= Gaylaxicon =

LGBT-focused science fiction convention

Logo of the 2009 Gaylaxicon in Minnesota

Gaylaxicon is a recurring science fiction, fantasy and horror convention that focused on gay, lesbian, bisexual and transgender topics. It has taken in various locations in the United States and occasionally Canada, often on the East Coast.

Started in 1988 in Provincetown, Massachusetts, Gaylaxicon was organized by member organizations of the Gaylactic Network. The Gaylaxian Science Fiction Society (GSFS) was the New England–based chapter of the Network, which organized the original convention.

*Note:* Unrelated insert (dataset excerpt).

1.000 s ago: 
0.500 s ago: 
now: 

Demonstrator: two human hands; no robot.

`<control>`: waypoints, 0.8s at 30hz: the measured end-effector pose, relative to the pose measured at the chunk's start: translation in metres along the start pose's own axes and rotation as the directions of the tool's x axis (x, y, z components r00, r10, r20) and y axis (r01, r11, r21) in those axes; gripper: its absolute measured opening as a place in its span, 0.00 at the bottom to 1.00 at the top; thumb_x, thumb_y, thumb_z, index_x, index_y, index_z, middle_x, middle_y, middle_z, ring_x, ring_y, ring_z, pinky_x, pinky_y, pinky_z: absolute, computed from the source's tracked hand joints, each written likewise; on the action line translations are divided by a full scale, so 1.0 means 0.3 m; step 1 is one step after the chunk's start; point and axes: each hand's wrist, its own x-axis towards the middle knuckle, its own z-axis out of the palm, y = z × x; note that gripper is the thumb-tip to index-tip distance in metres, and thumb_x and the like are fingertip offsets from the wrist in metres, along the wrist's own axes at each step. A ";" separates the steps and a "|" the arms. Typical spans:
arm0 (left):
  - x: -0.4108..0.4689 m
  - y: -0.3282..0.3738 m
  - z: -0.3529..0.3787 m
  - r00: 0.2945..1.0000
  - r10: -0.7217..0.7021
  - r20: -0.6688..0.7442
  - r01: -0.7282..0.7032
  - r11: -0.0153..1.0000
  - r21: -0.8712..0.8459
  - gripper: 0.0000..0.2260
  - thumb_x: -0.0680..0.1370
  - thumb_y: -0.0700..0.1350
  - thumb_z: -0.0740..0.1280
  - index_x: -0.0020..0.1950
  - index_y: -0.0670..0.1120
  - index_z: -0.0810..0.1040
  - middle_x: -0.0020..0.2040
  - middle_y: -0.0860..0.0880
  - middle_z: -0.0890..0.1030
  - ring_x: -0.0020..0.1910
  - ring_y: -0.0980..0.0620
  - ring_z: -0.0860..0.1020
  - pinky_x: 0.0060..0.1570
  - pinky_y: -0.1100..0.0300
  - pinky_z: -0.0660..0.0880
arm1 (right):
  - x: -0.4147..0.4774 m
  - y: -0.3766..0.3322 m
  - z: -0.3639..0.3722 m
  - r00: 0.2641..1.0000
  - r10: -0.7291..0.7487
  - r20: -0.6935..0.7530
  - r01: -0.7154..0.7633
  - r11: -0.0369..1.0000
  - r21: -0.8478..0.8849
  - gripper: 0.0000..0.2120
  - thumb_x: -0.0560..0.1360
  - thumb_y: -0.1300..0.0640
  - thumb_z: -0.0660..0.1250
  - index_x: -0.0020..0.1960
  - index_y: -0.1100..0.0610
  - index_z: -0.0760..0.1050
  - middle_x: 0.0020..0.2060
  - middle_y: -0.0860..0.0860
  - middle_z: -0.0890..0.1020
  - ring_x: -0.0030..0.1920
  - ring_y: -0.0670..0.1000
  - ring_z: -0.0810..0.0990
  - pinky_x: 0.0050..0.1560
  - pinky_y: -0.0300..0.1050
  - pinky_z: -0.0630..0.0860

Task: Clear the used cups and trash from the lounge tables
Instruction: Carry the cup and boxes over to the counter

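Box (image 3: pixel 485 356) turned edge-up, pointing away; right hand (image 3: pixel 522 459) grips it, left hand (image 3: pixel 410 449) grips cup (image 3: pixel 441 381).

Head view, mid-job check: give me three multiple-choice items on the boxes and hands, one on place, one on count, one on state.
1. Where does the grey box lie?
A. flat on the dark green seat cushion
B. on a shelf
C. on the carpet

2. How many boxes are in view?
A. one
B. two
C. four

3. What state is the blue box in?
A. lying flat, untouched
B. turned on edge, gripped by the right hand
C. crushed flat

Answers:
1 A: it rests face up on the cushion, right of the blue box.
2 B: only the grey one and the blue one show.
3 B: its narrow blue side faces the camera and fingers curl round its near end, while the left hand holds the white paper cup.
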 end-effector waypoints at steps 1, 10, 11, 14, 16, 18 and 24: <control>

The Gaylactic Spectrum Awards were sometimes awarded at Gaylaxicon and were instituted by the organisers of the conference. They are now managed by the Gaylactic Spectrum Awards Council, an independent organization.

== Origins ==

Gaylaxicon was organized by member organizations of the Gaylactic Network. The Gaylaxian Science Fiction Society (GSFS) is the New England–based chapter of the Network, which organized the original convention in Provincetown, Massachusetts, in 1988.

== Spectrum awards ==

The Gaylactic Spectrum Awards are given to works of science fiction, fantasy and horror that explore LGBTQ (lesbian, gay, bisexual, transgender) topics in a positive way. Established in 1998, the awards were initially presented by the Gaylactic Network, with awards first awarded in 1999 at Gaylaxicon. In 2002 the awards were given their own organization, the Gaylactic Spectrum Awards Foundation.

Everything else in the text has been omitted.